Chemical bonding in phosphonitrilic systems-comparison of the electronic structures of (F2PN)3, (F2PN)4, and OP(F2)NP(F2)NPF3

Abstract

The electronic structure of phosphonitrilic systems contain both π′ (in-plane) and π (out-of-plane) bonding systems. Earlier work in this laboratory has indicated that the d-orbital involvement in these systems affects primarily the electronic structure, and is modulated by ligand electronegativity. Ab initio molecular orbital calculations were performed on a series of small phosphazene molecules [(F2PN)3, (F2PN)4, and OP(F2)NP(F2)NPF3] to elucidate the electronic and molecular structure of these molecules as models for polymeric systems.
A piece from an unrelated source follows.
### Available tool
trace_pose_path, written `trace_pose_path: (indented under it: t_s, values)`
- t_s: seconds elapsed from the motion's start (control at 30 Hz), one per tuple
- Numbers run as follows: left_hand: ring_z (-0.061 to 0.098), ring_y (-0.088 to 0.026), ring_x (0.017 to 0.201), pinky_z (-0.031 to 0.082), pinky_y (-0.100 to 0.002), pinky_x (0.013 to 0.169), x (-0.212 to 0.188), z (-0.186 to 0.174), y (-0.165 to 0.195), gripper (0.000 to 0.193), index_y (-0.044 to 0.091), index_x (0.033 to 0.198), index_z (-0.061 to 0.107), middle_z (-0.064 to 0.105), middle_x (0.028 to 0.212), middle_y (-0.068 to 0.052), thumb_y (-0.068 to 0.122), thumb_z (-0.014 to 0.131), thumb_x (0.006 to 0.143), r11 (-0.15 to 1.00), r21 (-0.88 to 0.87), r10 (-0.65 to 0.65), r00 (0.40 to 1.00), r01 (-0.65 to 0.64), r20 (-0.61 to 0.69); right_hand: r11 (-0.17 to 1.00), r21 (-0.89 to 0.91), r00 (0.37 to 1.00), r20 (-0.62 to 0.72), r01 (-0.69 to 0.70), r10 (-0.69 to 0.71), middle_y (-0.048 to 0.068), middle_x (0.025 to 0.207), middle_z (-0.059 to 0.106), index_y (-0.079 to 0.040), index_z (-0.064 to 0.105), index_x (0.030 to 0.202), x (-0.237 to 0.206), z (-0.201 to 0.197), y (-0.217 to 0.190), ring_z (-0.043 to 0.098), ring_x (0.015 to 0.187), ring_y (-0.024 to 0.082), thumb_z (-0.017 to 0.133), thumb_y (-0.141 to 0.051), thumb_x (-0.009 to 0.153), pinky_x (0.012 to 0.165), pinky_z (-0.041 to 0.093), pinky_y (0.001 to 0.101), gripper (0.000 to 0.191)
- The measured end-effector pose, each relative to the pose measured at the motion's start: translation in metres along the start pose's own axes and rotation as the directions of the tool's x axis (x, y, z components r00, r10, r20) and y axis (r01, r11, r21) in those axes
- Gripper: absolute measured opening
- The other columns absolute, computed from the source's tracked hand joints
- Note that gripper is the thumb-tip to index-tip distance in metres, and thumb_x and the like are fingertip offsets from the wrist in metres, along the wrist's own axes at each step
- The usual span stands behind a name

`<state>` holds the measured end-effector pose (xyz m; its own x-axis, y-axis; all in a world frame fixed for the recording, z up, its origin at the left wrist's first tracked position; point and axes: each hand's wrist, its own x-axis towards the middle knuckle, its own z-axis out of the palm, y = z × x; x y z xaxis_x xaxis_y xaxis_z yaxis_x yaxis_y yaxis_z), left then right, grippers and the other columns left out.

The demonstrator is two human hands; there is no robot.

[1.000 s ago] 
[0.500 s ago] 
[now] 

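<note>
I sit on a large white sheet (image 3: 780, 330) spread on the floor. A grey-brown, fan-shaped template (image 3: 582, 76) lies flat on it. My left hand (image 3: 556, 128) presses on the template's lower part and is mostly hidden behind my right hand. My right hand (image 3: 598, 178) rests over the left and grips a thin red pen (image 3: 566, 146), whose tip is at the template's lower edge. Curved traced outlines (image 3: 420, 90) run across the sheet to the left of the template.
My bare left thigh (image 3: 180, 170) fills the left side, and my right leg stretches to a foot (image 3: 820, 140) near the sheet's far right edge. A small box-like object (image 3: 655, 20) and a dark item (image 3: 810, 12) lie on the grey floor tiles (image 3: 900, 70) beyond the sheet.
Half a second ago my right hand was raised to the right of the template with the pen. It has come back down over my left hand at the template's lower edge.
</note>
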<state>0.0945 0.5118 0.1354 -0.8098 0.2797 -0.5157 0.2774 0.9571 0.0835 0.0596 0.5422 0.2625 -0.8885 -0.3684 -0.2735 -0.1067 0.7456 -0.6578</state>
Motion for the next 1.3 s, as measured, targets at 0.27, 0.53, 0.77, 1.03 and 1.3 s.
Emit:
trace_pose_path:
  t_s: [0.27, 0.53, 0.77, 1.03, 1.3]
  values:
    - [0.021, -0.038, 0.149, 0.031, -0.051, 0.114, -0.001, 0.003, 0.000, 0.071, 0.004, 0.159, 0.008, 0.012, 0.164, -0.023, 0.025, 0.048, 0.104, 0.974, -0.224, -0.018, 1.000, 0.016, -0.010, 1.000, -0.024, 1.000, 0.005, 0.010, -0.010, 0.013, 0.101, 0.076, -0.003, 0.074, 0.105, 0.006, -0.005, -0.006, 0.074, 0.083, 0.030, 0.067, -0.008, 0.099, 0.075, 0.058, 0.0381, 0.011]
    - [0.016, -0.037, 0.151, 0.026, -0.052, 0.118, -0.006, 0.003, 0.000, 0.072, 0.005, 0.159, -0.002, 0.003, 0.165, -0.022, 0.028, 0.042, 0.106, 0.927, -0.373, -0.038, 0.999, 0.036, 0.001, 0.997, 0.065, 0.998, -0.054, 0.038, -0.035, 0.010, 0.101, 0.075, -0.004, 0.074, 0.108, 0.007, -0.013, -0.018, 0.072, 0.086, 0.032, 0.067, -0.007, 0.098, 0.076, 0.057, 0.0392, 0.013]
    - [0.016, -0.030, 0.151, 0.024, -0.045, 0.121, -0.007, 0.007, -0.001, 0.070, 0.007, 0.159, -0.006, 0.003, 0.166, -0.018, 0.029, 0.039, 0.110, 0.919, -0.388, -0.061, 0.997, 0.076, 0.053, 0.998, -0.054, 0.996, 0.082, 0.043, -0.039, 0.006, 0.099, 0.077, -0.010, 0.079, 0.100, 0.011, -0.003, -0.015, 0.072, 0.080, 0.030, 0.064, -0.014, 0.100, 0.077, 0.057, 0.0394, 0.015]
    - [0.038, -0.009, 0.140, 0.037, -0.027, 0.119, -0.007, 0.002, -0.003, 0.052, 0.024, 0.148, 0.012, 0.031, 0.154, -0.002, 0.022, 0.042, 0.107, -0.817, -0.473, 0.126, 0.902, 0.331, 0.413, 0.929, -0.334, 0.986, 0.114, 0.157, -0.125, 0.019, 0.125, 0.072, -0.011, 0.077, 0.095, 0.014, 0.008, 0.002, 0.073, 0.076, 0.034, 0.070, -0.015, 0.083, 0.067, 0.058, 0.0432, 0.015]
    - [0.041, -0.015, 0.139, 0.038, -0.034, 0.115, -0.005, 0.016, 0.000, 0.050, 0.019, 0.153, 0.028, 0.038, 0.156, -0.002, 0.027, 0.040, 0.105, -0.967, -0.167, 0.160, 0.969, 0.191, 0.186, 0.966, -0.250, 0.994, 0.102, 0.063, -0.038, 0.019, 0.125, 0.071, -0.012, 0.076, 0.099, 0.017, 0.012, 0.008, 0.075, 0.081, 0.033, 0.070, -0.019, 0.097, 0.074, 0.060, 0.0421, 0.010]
The chemical bonding and charge distribution in the phosphonitrilic trimers, tetramers, and these small fragments is highly polarized, primarily through the π and π′ bonding networks. Our results indicate that while the majority of the electronic aspects of OP(F2)NP(F2)NPF3 can be described by analogies to (F2PN)3 and (F2PN)4, major geometric differences such as bond alternation are evident. The opening of the P—N—P bond angles in the linear fragment results in reduced overlap over multiple centers, promoting “islands of delocalization” first proposed by Dewar et al. [1].